We're in a bit of a whack-a-mole period with the Affordable Care Act's insurance exchanges. Each week brings new data from a new state on the premiums insurers intend to charge on the exchanges. Some weeks bring revised data from old states. But it's worth stepping back and keeping two things in mind.
The first is that all these numbers are simply guesses. Really. That's it. California's numbers are guesses. Maryland's numbers are guesses. Oregon's numbers are guesses. Vermont's numbers are just guesses. Everyone is just guessing.

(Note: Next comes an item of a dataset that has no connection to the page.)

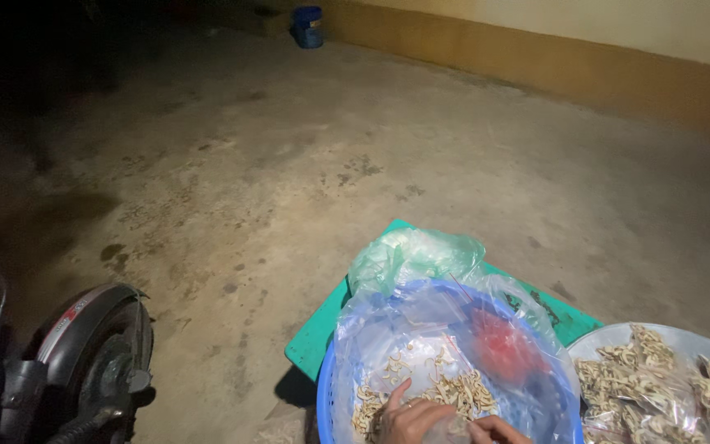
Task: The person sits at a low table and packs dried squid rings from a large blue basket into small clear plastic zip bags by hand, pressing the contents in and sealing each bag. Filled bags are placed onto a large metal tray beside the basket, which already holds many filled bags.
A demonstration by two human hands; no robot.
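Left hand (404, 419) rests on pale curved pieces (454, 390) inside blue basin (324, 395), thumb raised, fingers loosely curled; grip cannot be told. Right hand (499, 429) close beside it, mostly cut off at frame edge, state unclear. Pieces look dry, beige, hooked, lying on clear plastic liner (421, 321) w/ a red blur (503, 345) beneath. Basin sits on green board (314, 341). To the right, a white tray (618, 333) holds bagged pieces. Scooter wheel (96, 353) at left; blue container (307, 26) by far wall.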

Insurers have to decide now how much they'll charge next year. Once they've settled on a price and the exchanges open, that's the end of it. They can change the price in the second year. But they can't change it in, say, February of 2014.
The problem is that insurers don't know what their costs will be next year. So they're guessing. They're guessing who will enter the exchanges. They're guessing who will choose to buy their coverage. They're guessing whether healthy, young people will obey the individual mandate or pay the penalty. They're guessing what price they'll need to be competitive against other insurers, given differences in the networks, benefits, etc. But as they'll admit to you with a bit of anxiety, they really are just guessing. If they get it wrong by being too expensive, they'll lose customers. If they get it wrong by being too cheap, they'll lose money.
We're covering those guesses in the press. When they come in low, we say it's good news for Obamacare. When they come in high, we say it's bad news for Obamacare. But we don't really know whether the guesses are right or wrong either.
Even more interesting is what happens in year two. By then, insurers will know who signed up and how much their care actually cost. But at that point, their pricing won't really be up to them. The law's medical loss ratio rules require insurers in the exchanges to spend at least 80 percent of premiums on actual health care. If the care costs less than that, insurers have to send consumers a rebate -- something many have already had to do.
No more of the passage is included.